═════ Information shown

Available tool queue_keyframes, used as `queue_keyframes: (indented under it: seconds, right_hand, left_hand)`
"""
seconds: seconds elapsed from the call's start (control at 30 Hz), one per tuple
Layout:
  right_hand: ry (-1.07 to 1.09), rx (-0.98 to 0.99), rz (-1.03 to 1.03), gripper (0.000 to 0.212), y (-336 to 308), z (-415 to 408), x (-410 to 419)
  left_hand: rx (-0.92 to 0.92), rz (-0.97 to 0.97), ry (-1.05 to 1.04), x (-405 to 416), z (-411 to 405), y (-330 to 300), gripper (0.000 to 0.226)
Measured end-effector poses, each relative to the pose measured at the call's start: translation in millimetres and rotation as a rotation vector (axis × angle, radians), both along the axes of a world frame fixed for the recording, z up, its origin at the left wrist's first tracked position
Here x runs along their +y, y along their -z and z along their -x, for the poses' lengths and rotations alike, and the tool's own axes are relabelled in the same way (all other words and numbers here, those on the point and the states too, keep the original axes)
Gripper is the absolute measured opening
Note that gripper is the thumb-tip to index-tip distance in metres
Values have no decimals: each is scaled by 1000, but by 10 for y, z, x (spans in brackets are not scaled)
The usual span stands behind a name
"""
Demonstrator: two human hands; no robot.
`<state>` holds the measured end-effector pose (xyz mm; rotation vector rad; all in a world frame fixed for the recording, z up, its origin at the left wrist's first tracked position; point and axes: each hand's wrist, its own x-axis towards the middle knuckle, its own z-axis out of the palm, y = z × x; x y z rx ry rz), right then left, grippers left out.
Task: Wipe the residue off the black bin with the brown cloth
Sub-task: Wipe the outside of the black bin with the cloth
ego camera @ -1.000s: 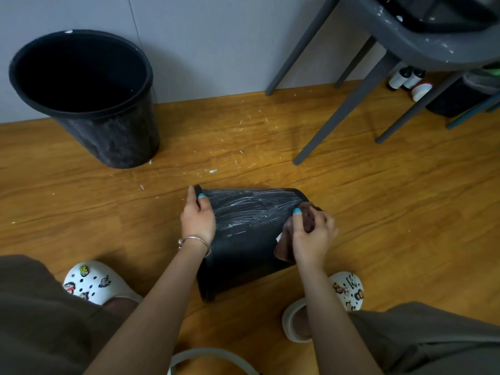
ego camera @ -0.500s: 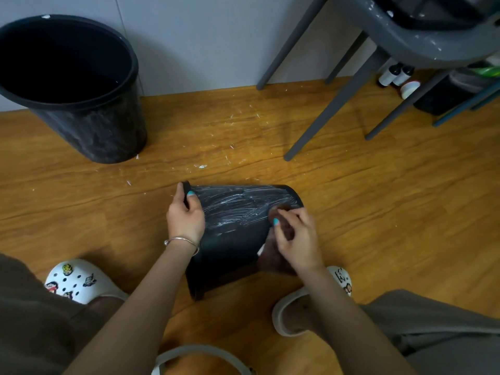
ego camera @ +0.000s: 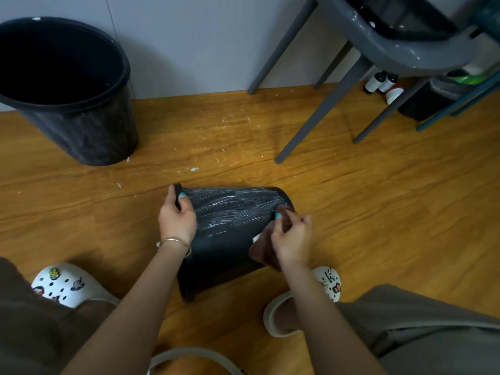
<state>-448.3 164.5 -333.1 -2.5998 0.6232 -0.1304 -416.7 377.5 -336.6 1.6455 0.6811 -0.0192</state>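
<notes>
Lying lengthwise left-to-right, the black bin [ego camera: 224, 239] is steadied by the left hand [ego camera: 177, 220] gripping its rim while the right hand [ego camera: 293, 239], pinching the brown cloth [ego camera: 263, 250], sits nearest the streaked residue [ego camera: 232, 209].

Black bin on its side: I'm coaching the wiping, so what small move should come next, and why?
Probably sweep the brown cloth leftward across the white streaks. The right hand holds it bunched at the black bin's base end, residue still covers the upper side, and the left hand steadies the rim.
</notes>
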Motion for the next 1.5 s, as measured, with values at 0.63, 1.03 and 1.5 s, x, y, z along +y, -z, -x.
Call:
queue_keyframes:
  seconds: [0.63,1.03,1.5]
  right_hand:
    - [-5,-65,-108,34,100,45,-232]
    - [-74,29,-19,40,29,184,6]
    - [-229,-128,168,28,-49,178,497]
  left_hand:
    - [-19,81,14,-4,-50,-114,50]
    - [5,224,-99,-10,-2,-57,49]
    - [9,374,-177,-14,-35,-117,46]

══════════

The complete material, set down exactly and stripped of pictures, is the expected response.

Solved exercise>
Available tool queue_keyframes, used as `queue_keyframes: (indented under it: seconds, right_hand, left_hand)`
"""
seconds: seconds elapsed from the call's start (control at 30 Hz), one per tuple
Layout:
  right_hand: ry (-1.07 to 1.09), rx (-0.98 to 0.99), rz (-1.03 to 1.03), gripper (0.000 to 0.212), y (-336 to 308), z (-415 to 408), x (-410 to 419)
  left_hand: rx (-0.92 to 0.92), rz (-0.97 to 0.97), ry (-1.05 to 1.04), x (-405 to 416), z (-411 to 405), y (-330 to 300), gripper (0.000 to 0.226)
Measured end-effector poses, each relative to the pose measured at the call's start: translation in millimetres and rotation as a rotation vector (axis × angle, radians), both along the axes of a world frame fixed for the recording, z up, its origin at the left wrist's first tracked position
Here x runs along their +y, y along their -z and z along their -x, for the poses' lengths and rotations alike, and the tool's own axes are relabelled in the same way (all other words and numbers here, those on the point and the states too, keep the original axes)
Gripper is the absolute measured opening
Note that gripper is the thumb-tip to index-tip distance in metres
Values have no decimals: each is scaled by 1000, but by 10 for y, z, x (spans in brackets are not scaled)
The usual span stands behind a name
"""
Demonstrator: two human hands; no robot.
`<state>` holds the measured end-effector pose (xyz mm; rotation vector rad; all in a world frame fixed for the recording, z up, its origin at the left wrist's first tracked position; point and axes: each hand's wrist, its own x-axis towards the middle knuckle, its own z-axis out of the palm, y = z × x; x y z rx ry rz), right then left, grippers left out.
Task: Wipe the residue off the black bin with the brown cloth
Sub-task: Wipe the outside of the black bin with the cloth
ego camera @ -1.000s: 
ego camera @ -0.500s: 
ego camera @ +0.000s: 
<state>-448.3 164.5 -333.1 -2.5998 0.6232 -0.1304 -416.7 377.5 -336.6 1.6455 0.6811 -0.0192</state>
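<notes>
Lying lengthwise left-to-right, the black bin [ego camera: 224, 239] is steadied by the left hand [ego camera: 177, 220] gripping its rim while the right hand [ego camera: 293, 239], pinching the brown cloth [ego camera: 263, 250], sits nearest the streaked residue [ego camera: 232, 209].

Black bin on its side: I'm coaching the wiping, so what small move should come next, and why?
Probably sweep the brown cloth leftward across the white streaks. The right hand holds it bunched at the black bin's base end, residue still covers the upper side, and the left hand steadies the rim.
</notes>
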Motion for the next 1.5 s, as measured, with values at 0.63, 1.03 and 1.5 s, x, y, z along +y, -z, -x.
Call:
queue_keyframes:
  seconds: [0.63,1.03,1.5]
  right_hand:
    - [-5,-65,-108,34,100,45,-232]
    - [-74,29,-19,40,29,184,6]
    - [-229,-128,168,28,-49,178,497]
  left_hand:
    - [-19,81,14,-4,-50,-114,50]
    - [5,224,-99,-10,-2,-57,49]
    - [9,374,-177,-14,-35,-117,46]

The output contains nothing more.